到这一步，进行符号微分所需的全部定义就结束了。以下只是一些简化调用的函数。

fn shear(a : Expr, b : Expr) -> Mat2x2[Expr] {
  Mat2x2::mk(a, b, Expr::nil(), a)
}

let symbol : (String) -> Mat2x2[Expr] = name => shear(Symbol(name), Const(1))

fn function(name : String) -> Mat2x2[Expr] {
  shear(Symbol(name), Symbol("\{name}'"))
}

let extract : (Mat2x2[Expr]) -> String = u => u.b.to_sexp()

现在，微分的线性性和 Leibniz 律将自然地被 Mat2x2[Expr] 上的加法和乘法导出。

test "leibniz rule" {
  let (f, g) = (function("f"), function("g"))
  assert_eq(extract(f * g), "(+ (* f g') (* f' g))")
}

而 $(f/g)'$ 按 $(f g^{-1})'$ 计算即可。再次强调，此处 f 和 g 的类型是 Mat2x2[Expr], 换言之 $f,g$ 实际上是两个矩阵，$g^{-1}$ 按前文实现的矩阵逆计算。

impl[R : StarSemiring + Neg] Div for Mat2x2[R] with div(
  u : Mat2x2[R],
  v : Mat2x2[R],
) {
  u * v.inverse()
}

test "leibniz rule" {
  assert_eq(
    extract(f * g.inverse()),
    "(+ (* f (* (/ 1 (+ 1 (- 0 (+ (+ 1 (- 0 g)) (* (* (+ 0 (- 0 g')) (/ 1 (+ 1 (- 0 (+ 1 (- 0 g)))))) (+ 0 (- 0 0))))))) (* (+ 0 (- 0 g')) (/ 1 (+ 1 (- 0 (+ 1 (- 0 g)))))))) (* f' (+ (/ 1 (+ 1 (- 0 (+ 1 (- 0 g))))) (* (* (* (/ 1 (+ 1 (- 0 (+ 1 (- 0 g))))) (+ 0 (- 0 0))) (/ 1 (+ 1 (- 0 (+ (+ 1 (- 0 g)) (* (* (+ 0 (- 0 g')) (/ 1 (+ 1 (- 0 (+ 1 (- 0 g)))))) (+ 0 (- 0 0)))))))) (* (+ 0 (- 0 g')) (/ 1 (+ 1 (- 0 (+ 1 (- 0 g))))))))))",
  )
}

读者可以用 egg 或其他符号化简工具简化此处 extract(f * g.inverse()) 的结果，一个可能的形式是：

(+ (* f (* (- g') (pow g -2))) (* (pow g -1) f'))

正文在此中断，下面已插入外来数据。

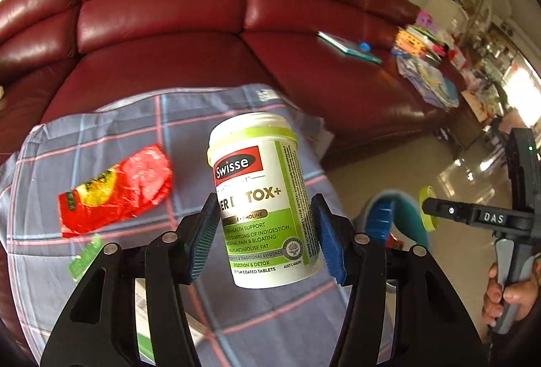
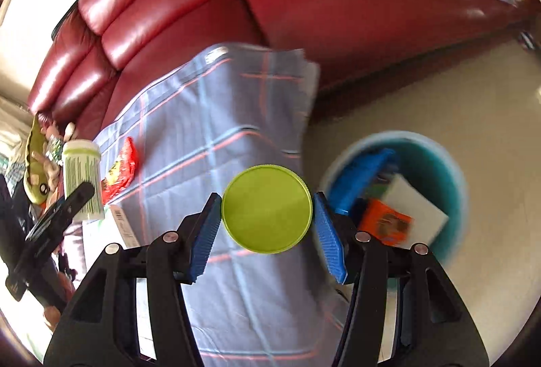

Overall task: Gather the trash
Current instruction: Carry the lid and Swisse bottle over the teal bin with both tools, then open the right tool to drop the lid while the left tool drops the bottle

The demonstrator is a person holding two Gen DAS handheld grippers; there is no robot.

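Between the left gripper's [image 1: 265,238] blue pads [image 1: 204,240] sits a white Swisse bottle [image 1: 262,201], clamped on both sides, tilted and lidless, held above a plaid cloth [image 1: 236,326]. Nearest in the right wrist view, the right gripper [image 2: 267,223] pinches the green lid [image 2: 266,209] edge to edge, face toward the camera, just left of the teal bin [image 2: 456,184] on the floor — boxes and a blue packet already lie inside it. Farther off, a red wrapper [image 1: 115,189] and a green scrap [image 1: 84,257] lie on the cloth, which drapes the front of a red sofa [image 1: 162,5] — books [image 1: 350,47] lie on its far seat.
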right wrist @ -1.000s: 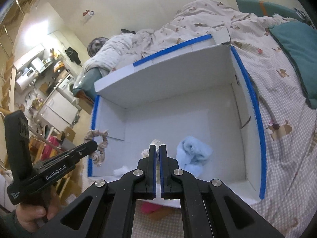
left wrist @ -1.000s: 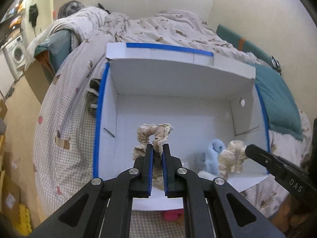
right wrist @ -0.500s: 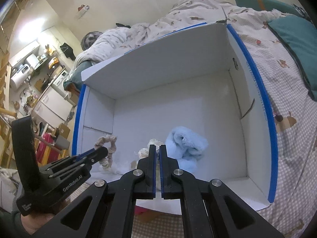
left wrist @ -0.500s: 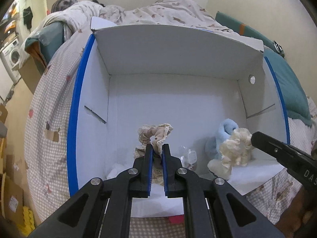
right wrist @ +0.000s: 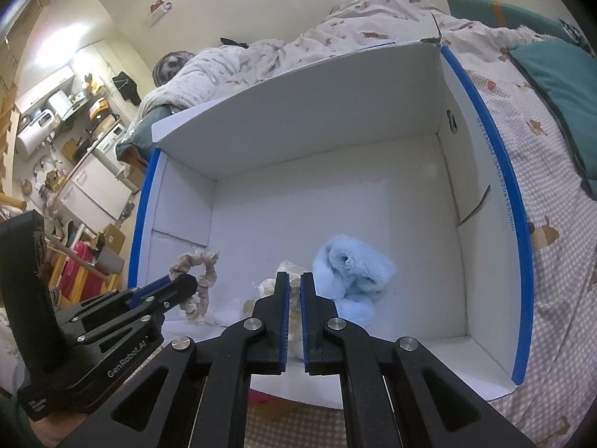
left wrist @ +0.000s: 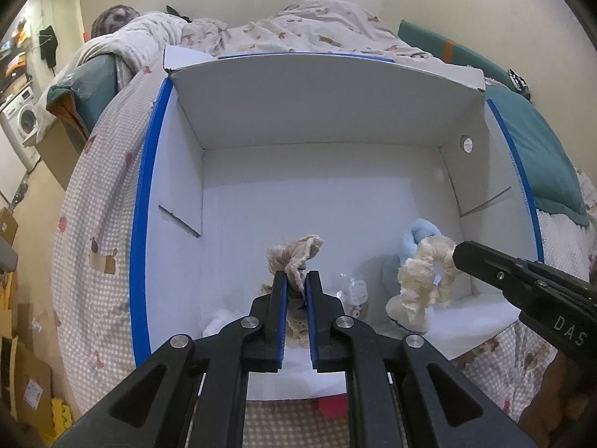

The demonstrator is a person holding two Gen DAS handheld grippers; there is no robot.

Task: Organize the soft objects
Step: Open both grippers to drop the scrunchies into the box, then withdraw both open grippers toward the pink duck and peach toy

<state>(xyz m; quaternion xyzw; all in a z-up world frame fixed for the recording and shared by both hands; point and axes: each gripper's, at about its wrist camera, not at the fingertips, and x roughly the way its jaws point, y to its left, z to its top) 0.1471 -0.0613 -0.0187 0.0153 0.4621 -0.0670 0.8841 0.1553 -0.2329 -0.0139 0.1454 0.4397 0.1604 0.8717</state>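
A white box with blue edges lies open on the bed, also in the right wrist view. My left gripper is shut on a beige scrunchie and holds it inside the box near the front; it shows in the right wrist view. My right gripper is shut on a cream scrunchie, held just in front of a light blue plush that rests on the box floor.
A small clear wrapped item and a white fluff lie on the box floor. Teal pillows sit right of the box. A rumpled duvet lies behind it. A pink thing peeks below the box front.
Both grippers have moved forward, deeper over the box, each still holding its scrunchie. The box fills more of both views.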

这当然就是 $(f'g - fg')/g^2 = (f/g)'$. 此方法对多变量情形也完全适用。

test "differentiation" {
  let x = symbol("x")
  let y = symbol("y")
  assert_eq(extract(x), "1")
  assert_eq(extract(x - y), "(+ 1 (- 0 1))")
  assert_eq(
    extract(x / y),
    "(+ (* x (* (/ 1 (+ 1 (- 0 (+ (+ 1 (- 0 y)) (* (* (+ 0 (- 0 1)) (/ 1 (+ 1 (- 0 (+ 1 (- 0 y)))))) (+ 0 (- 0 0))))))) (* (+ 0 (- 0 1)) (/ 1 (+ 1 (- 0 (+ 1 (- 0 y)))))))) (* 1 (+ (/ 1 (+ 1 (- 0 (+ 1 (- 0 y))))) (* (* (* (/ 1 (+ 1 (- 0 (+ 1 (- 0 y))))) (+ 0 (- 0 0))) (/ 1 (+ 1 (- 0 (+ (+ 1 (- 0 y)) (* (* (+ 0 (- 0 1)) (/ 1 (+ 1 (- 0 (+ 1 (- 0 y)))))) (+ 0 (- 0 0)))))))) (* (+ 0 (- 0 1)) (/ 1 (+ 1 (- 0 (+ 1 (- 0 y))))))))))",
  )
}

最后的 extract(x / y) 可以简化为 (+ (pow y -1) (* x (* -1 (pow y -2)))), 即 $\frac{1}{y}-\frac{x}{y^2}$. 读者可以通过为 Expr 类型添加诸如 Cos, Sin, Exp, Log 此类其他构造器从而使本程序支持带有其他函数的微分运算，这点与经典自动微分程序的做法是一致的。完整的 MoonBit 源代码可以在此处查看。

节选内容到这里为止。